Historically speaking bounces were meant for people to understand why a message wasn’t being delivered, so that they could fix things and resume normal communication (eg. imagine calling the other party by telephone “your system is broken, please bring it up again” “you gave me the wrong address, what was it again?”). Today things have changed.

To give you an example as to why bounces are important for your Reputation, let’s look at it from the perspective of an ISP (Internet Service Provider) and see why some sending practices are not appreciated:

  • ISPs don’t like senders that oversend to non-existent or invalid email addresses. One reason for this is that you are consuming the ISP’s resources for nothing. (‘I’ve already told you the email doesn’t exist, why are you sending to it again?’’). Another reason is that the ISP may assume that you are trying to harvest email addresses by trying out a combination of usernames or attempting to send to old email addresses found on the internet.
  • ISPs don’t like senders that don’t follow their rules. Rules are in place to limit abuse and ease the workload of the ISP abuse team, why would they accept your emails if you don’t follow their rules?

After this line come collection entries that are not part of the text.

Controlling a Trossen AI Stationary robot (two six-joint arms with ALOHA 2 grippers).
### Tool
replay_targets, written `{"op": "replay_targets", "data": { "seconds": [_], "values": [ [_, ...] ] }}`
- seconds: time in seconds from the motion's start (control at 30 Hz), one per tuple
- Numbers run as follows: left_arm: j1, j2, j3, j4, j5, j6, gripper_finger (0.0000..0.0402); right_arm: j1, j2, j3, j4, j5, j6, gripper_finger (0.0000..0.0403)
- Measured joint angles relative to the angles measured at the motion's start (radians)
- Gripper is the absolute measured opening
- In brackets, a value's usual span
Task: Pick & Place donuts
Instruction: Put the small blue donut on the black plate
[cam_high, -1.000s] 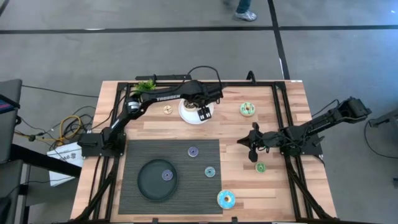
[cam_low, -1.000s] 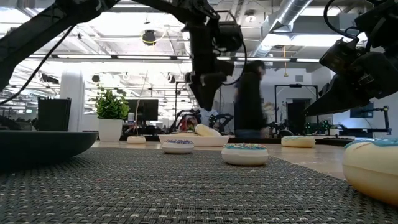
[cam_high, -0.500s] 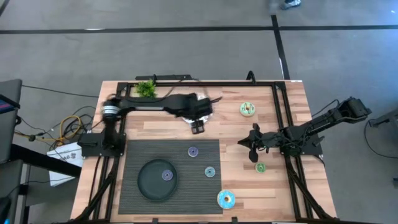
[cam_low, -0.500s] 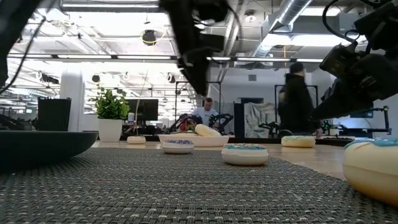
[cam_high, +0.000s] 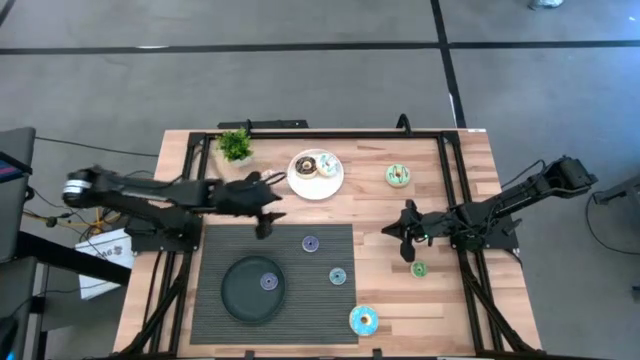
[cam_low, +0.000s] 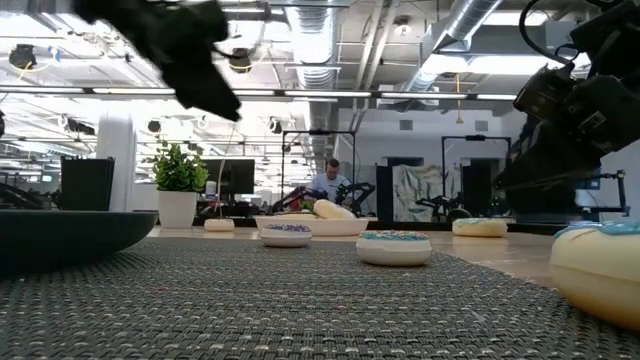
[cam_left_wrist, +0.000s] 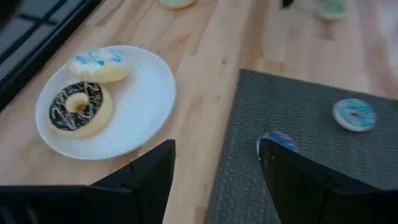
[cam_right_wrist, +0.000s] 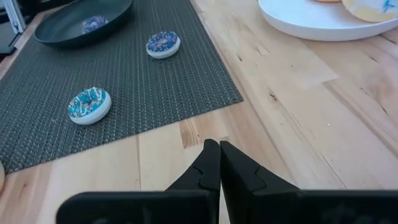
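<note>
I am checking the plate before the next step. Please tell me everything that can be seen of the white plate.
The white plate is round, plain and shallow, smooth and glossy like plastic or ceramic. It lies flat on the wooden table, beyond the dark woven mat, apart from it. Two donuts rest on it side by side: a chocolate-iced donut and a white-iced donut with blue streaks. Nothing else touches it; no gripper is over it.
</note>
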Motion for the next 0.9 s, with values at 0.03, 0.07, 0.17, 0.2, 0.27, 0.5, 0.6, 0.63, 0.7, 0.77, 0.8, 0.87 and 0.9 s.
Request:
{"op": "replay_targets", "data": {
  "seconds": [0.03,0.07,0.17,0.2,0.27,0.5,0.6,0.63,0.7,0.77,0.8,0.87,0.9],
  "values": [
    [-0.013,-0.046,-0.043,0.015,0.0,-0.005,0.0225,0.0,0.0,0.0,0.001,0.0,0.0,0.0001],
    [-0.025,-0.089,-0.084,0.04,-0.001,-0.006,0.0225,0.0,0.0,0.0,0.002,0.0,0.0,0.0001],
    [-0.059,-0.208,-0.198,0.14,-0.003,0.006,0.0225,-0.002,0.0,0.0,0.021,0.001,0.0,0.0001],
    [-0.068,-0.242,-0.231,0.178,-0.003,0.016,0.0225,-0.004,0.0,0.0,0.034,0.002,0.0,0.0001],
    [-0.08,-0.307,-0.29,0.225,-0.009,0.039,0.0225,-0.011,0.0,0.0,0.069,0.004,0.0,0.0001],
    [-0.088,-0.435,-0.409,0.272,-0.016,0.063,0.0225,-0.061,0.022,0.078,0.167,0.072,-0.069,0.0001],
    [-0.088,-0.455,-0.436,0.29,-0.013,0.063,0.0225,-0.08,0.081,0.203,0.095,0.076,-0.139,0.0004],
    [-0.088,-0.46,-0.445,0.294,-0.015,0.063,0.0225,-0.086,0.111,0.254,0.054,0.076,-0.159,0.0007],
    [-0.088,-0.462,-0.461,0.303,-0.029,0.062,0.0225,-0.098,0.179,0.365,-0.048,0.076,-0.183,0.0019],
    [-0.088,-0.462,-0.468,0.305,-0.037,0.056,0.0225,-0.108,0.255,0.484,-0.174,0.074,-0.184,0.0036],
    [-0.088,-0.462,-0.468,0.307,-0.037,0.056,0.0225,-0.11,0.292,0.542,-0.251,0.067,-0.184,0.0045],
    [-0.088,-0.462,-0.468,0.309,-0.037,0.055,0.0225,-0.113,0.372,0.663,-0.408,0.042,-0.184,0.0066],
    [-0.088,-0.462,-0.468,0.309,-0.037,0.054,0.0225,-0.113,0.41,0.721,-0.486,0.024,-0.184,0.0077]
  ]
}}
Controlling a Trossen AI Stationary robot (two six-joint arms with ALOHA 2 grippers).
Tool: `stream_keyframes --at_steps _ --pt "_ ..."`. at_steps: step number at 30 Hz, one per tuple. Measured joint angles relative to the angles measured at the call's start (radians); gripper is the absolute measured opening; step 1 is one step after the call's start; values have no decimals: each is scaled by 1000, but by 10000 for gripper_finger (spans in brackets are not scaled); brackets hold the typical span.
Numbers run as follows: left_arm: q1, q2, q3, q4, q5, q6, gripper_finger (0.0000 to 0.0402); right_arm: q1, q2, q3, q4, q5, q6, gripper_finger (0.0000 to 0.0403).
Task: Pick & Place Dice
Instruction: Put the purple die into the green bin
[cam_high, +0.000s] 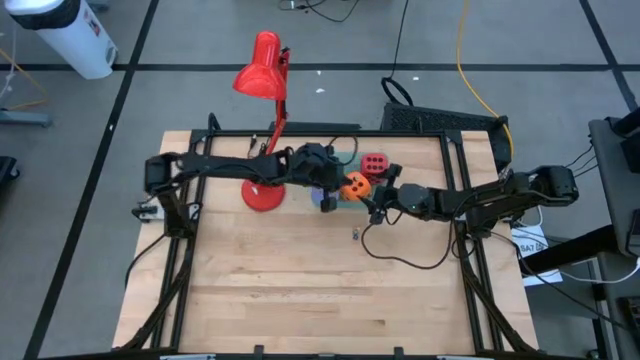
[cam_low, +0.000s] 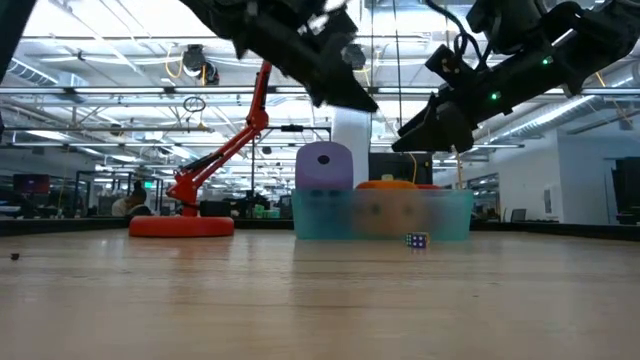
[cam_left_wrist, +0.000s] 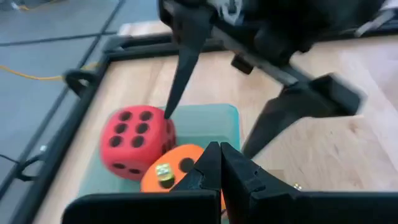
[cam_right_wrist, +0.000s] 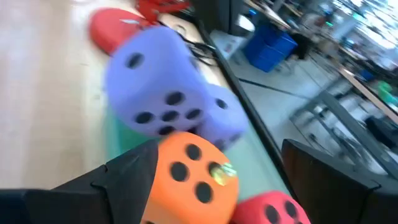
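Overhead, a wooden bench (cam_high: 300, 280) carries a red desk lamp (cam_high: 262, 100) and, right of its round base, a shallow pale-green tray (cam_left_wrist: 211, 121) near the far edge.

Four soft dice sit in or on that tray. The red die (cam_high: 375, 163) rests at the tray's far right corner, six pips showing on one face. The orange die (cam_high: 355, 186) lies just beside it, nearer the front, touching it in the left wrist view. Two lavender-blue dice fill the lamp side of the tray: one lavender-blue die (cam_right_wrist: 152, 84) sits high, above the orange one's level, and the second lavender-blue die (cam_right_wrist: 221, 121) is pressed against it behind. From bench height, one purple cube (cam_low: 323, 165) stands up above the tray wall.

The left tool (cam_left_wrist: 217, 163) hovers over the tray from the lamp side, its two dark fingers pressed together with nothing between them; the orange die lies just below and beyond its tips.

The right tool (cam_high: 383, 195) reaches in from the right, its fingers spread wide. The orange die sits between and just ahead of those fingers, with no clear contact visible.

A tiny multicoloured die (cam_low: 416, 240) lies on the bare bench in front of the tray.
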Motion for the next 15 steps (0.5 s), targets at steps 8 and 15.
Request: stream_keyframes --at_steps 8,15 --pt "-35 -297 -279 92 -101 -5 0 -12 0 0 12 54 52 334" --pt "-57 -583 -685 329 -135 -136 0 -65 5 0 43 23 107 334"
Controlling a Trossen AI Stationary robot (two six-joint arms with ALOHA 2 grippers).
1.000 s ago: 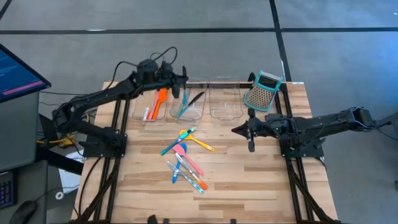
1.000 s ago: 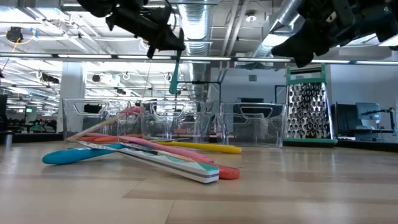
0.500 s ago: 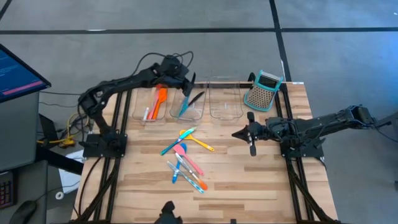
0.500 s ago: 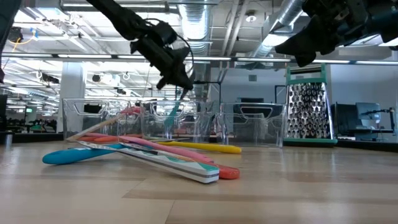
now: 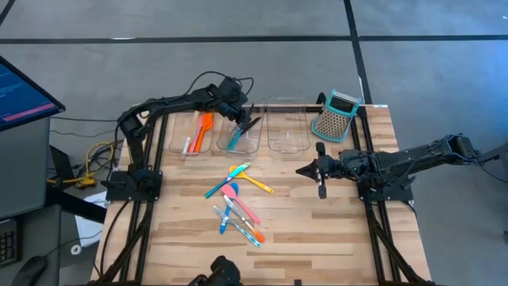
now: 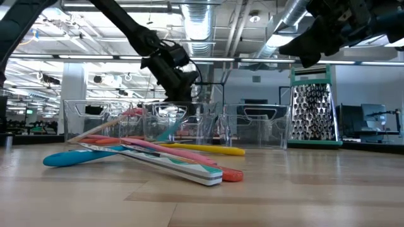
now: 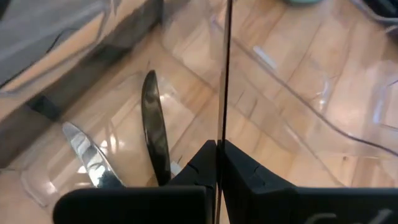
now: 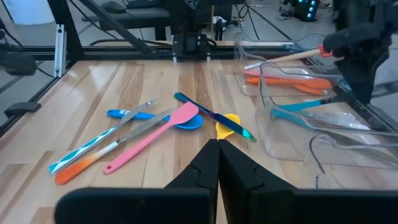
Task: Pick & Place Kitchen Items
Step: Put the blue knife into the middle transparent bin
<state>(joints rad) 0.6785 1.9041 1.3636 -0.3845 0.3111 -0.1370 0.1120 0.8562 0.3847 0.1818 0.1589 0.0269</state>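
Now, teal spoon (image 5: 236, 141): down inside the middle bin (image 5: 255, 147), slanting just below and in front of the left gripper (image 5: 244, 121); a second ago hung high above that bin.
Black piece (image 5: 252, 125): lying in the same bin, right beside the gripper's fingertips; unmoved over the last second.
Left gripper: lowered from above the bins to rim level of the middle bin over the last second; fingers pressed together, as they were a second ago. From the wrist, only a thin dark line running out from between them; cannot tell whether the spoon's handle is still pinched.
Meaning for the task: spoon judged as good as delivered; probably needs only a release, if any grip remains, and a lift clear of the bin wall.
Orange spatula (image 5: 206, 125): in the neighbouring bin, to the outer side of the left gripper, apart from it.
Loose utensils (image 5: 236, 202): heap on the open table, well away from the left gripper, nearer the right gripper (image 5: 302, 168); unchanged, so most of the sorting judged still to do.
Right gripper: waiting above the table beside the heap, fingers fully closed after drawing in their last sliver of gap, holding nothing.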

Perhaps the most definitive consequence to a sender’s reputation is that all the information about your sending behavior gets fed to the ISP’s antispam/reputation engine (that “learns” from it), or worse, gets you instantly added to an internal or external blacklist. Ending up on such lists can greatly impact your deliverability, with consequences ranging from inbox placement problems, to messages being marked as junk and even total rejection.

2) Processing Bounces is Hard

As mentioned before, after years of abuse, the internet has evolved into a multitude of different implementations (such as SMTP and anti-abuse systems) and bounce handling has grown into a very fragmented landscape.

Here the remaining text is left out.